**Directions for this task**
In the listing below, please print the line that contains "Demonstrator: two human" and every line that follows it, exactly.

━━━ Data block ━━━

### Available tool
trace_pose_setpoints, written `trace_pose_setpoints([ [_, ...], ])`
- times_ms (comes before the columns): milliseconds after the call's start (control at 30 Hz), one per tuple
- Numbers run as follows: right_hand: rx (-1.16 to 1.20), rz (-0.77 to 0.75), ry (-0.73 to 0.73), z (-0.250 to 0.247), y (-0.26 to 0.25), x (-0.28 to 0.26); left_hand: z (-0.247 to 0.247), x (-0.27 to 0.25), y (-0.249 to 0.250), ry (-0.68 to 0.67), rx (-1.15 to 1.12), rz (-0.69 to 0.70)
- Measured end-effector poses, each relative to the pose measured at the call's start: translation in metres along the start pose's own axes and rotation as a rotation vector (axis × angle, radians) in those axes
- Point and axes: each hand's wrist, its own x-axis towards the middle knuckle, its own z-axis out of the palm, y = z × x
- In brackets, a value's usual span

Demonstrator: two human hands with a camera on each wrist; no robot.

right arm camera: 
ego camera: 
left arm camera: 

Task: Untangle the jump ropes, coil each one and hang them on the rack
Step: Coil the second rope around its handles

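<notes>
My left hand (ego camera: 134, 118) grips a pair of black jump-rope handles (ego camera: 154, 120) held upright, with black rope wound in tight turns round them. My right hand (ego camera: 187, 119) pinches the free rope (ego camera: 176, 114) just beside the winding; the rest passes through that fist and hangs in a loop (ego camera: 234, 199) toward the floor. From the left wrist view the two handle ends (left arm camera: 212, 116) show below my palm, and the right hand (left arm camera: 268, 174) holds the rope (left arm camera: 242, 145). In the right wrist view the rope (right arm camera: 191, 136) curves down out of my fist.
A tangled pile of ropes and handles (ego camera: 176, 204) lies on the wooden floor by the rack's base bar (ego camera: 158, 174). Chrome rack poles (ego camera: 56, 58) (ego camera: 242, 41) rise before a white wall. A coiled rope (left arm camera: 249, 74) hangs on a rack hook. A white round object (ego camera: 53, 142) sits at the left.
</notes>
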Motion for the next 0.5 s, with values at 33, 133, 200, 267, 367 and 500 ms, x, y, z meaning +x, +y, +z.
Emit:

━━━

**Reply**
Demonstrator: two human hands with a camera on each wrist; no robot.

right arm camera: 
ego camera: 
left arm camera: 

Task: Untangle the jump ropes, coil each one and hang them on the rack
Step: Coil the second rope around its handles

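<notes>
My left hand (ego camera: 134, 118) grips a pair of black jump-rope handles (ego camera: 154, 120) held upright, with black rope wound in tight turns round them. My right hand (ego camera: 187, 119) pinches the free rope (ego camera: 176, 114) just beside the winding; the rest passes through that fist and hangs in a loop (ego camera: 234, 199) toward the floor. From the left wrist view the two handle ends (left arm camera: 212, 116) show below my palm, and the right hand (left arm camera: 268, 174) holds the rope (left arm camera: 242, 145). In the right wrist view the rope (right arm camera: 191, 136) curves down out of my fist.
A tangled pile of ropes and handles (ego camera: 176, 204) lies on the wooden floor by the rack's base bar (ego camera: 158, 174). Chrome rack poles (ego camera: 56, 58) (ego camera: 242, 41) rise before a white wall. A coiled rope (left arm camera: 249, 74) hangs on a rack hook. A white round object (ego camera: 53, 142) sits at the left.
</notes>
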Motion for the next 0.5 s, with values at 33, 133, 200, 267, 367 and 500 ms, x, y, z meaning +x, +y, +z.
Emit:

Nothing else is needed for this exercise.